- **Exercise brief**
Both the line below containing "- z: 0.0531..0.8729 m" and the line containing "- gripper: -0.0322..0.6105", along with every line between them, should be repeated exactly; no other line belongs in the answer.

------------

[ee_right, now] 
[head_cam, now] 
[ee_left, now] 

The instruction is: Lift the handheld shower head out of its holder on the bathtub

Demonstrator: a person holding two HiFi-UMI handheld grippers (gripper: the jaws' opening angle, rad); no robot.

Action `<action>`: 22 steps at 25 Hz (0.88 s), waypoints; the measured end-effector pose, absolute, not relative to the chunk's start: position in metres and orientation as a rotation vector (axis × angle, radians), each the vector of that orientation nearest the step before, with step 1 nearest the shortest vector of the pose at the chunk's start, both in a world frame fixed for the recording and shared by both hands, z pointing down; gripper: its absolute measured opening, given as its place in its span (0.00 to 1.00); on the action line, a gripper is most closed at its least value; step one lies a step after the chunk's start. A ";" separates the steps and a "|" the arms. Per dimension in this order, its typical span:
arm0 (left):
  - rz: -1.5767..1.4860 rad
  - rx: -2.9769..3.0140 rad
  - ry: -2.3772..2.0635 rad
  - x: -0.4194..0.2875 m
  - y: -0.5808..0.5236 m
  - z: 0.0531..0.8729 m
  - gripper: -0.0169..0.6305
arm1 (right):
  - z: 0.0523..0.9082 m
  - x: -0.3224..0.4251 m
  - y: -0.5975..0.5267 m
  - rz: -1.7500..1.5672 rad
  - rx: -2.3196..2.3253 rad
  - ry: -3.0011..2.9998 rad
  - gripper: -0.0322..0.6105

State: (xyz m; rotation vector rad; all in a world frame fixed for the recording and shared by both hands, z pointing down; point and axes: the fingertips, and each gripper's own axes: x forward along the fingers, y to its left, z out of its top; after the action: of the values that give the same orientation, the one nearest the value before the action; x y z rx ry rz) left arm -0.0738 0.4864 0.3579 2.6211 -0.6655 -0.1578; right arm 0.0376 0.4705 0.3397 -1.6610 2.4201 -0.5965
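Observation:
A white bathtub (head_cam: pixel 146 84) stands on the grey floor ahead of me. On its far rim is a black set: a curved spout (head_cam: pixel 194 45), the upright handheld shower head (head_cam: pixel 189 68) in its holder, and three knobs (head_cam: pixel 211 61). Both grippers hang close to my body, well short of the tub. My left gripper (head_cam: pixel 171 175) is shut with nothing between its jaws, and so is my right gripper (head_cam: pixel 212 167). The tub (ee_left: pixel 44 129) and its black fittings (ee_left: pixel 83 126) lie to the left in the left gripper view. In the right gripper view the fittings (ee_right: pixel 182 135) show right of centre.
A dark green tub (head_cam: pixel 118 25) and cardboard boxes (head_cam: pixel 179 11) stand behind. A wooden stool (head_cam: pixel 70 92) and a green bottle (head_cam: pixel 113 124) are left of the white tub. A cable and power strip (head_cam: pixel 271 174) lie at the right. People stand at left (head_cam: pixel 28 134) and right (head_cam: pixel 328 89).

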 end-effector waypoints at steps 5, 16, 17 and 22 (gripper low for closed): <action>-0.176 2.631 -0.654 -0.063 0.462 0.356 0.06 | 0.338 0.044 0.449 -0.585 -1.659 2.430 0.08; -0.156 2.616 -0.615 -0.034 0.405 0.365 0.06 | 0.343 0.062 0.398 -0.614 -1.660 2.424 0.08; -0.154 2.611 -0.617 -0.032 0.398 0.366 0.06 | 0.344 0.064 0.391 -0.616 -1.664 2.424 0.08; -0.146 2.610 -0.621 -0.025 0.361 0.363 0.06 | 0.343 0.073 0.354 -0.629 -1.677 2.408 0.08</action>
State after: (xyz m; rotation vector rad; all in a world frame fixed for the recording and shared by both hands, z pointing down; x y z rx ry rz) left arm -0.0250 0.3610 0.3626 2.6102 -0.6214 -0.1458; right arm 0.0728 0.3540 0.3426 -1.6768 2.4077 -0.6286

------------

- **Result**
  - z: 0.0531..0.8729 m
  - gripper: -0.0169..0.6305
arm1 (right):
  - z: 0.0523..0.9082 m
  - x: -0.3224..0.4251 m
  - y: -0.5975..0.5267 m
  - rz: -1.7500..1.5672 rad
  - rx: -2.3196..2.3253 rad
  - ry: -3.0011..2.9998 rad
  - gripper: -0.0322..0.6105

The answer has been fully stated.